Task instructions →
Before you finish, make sure every line below has been written out exactly.

Recorded data →
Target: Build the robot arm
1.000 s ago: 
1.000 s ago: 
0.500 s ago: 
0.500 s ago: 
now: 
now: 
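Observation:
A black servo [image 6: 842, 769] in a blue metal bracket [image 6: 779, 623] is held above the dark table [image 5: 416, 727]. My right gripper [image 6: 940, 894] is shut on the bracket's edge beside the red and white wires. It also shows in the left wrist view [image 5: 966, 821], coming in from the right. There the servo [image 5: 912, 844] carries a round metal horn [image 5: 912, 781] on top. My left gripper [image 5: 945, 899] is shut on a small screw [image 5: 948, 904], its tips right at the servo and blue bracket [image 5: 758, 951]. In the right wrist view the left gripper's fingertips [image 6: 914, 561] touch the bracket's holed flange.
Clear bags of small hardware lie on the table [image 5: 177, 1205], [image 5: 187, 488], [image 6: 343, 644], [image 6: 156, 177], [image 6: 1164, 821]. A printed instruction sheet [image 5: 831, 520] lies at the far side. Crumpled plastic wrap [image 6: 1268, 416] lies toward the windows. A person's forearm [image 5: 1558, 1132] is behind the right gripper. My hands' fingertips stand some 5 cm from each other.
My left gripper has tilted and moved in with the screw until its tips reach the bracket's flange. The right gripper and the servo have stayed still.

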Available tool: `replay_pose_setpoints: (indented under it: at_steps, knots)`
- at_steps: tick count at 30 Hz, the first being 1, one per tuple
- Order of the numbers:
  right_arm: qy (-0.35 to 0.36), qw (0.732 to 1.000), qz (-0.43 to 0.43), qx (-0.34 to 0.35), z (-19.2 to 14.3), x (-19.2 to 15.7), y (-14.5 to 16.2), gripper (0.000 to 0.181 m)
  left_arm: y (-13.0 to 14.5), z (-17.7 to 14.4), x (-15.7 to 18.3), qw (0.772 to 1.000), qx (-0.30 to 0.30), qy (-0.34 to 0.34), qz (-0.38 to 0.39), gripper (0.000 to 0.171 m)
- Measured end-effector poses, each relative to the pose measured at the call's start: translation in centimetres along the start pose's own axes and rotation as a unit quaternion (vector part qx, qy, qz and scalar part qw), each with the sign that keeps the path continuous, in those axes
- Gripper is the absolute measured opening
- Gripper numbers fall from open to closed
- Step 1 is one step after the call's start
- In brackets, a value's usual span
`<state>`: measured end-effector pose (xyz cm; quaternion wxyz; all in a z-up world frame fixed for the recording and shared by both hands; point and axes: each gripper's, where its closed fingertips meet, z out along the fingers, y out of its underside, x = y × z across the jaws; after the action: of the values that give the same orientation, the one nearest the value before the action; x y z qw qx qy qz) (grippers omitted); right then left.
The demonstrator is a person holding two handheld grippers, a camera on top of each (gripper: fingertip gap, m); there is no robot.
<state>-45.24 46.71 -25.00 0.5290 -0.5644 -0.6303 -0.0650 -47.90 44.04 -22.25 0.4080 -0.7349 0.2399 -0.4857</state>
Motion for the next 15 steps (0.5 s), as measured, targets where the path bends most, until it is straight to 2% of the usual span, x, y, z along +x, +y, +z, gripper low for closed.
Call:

Your response →
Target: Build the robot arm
1.000 s ago: 
1.000 s ago: 
0.500 s ago: 
0.500 s ago: 
now: 
now: 
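Observation:
A black servo [image 6: 842, 769] in a blue metal bracket [image 6: 779, 623] is held above the dark table [image 5: 416, 727]. My right gripper [image 6: 940, 894] is shut on the bracket's edge beside the red and white wires. It also shows in the left wrist view [image 5: 966, 821], coming in from the right. There the servo [image 5: 912, 844] carries a round metal horn [image 5: 912, 781] on top. My left gripper [image 5: 945, 899] is shut on a small screw [image 5: 948, 904], its tips right at the servo and blue bracket [image 5: 758, 951]. In the right wrist view the left gripper's fingertips [image 6: 914, 561] touch the bracket's holed flange.
Clear bags of small hardware lie on the table [image 5: 177, 1205], [image 5: 187, 488], [image 6: 343, 644], [image 6: 156, 177], [image 6: 1164, 821]. A printed instruction sheet [image 5: 831, 520] lies at the far side. Crumpled plastic wrap [image 6: 1268, 416] lies toward the windows. A person's forearm [image 5: 1558, 1132] is behind the right gripper. My hands' fingertips stand some 5 cm from each other.
My left gripper has tilted and moved in with the screw until its tips reach the bracket's flange. The right gripper and the servo have stayed still.
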
Available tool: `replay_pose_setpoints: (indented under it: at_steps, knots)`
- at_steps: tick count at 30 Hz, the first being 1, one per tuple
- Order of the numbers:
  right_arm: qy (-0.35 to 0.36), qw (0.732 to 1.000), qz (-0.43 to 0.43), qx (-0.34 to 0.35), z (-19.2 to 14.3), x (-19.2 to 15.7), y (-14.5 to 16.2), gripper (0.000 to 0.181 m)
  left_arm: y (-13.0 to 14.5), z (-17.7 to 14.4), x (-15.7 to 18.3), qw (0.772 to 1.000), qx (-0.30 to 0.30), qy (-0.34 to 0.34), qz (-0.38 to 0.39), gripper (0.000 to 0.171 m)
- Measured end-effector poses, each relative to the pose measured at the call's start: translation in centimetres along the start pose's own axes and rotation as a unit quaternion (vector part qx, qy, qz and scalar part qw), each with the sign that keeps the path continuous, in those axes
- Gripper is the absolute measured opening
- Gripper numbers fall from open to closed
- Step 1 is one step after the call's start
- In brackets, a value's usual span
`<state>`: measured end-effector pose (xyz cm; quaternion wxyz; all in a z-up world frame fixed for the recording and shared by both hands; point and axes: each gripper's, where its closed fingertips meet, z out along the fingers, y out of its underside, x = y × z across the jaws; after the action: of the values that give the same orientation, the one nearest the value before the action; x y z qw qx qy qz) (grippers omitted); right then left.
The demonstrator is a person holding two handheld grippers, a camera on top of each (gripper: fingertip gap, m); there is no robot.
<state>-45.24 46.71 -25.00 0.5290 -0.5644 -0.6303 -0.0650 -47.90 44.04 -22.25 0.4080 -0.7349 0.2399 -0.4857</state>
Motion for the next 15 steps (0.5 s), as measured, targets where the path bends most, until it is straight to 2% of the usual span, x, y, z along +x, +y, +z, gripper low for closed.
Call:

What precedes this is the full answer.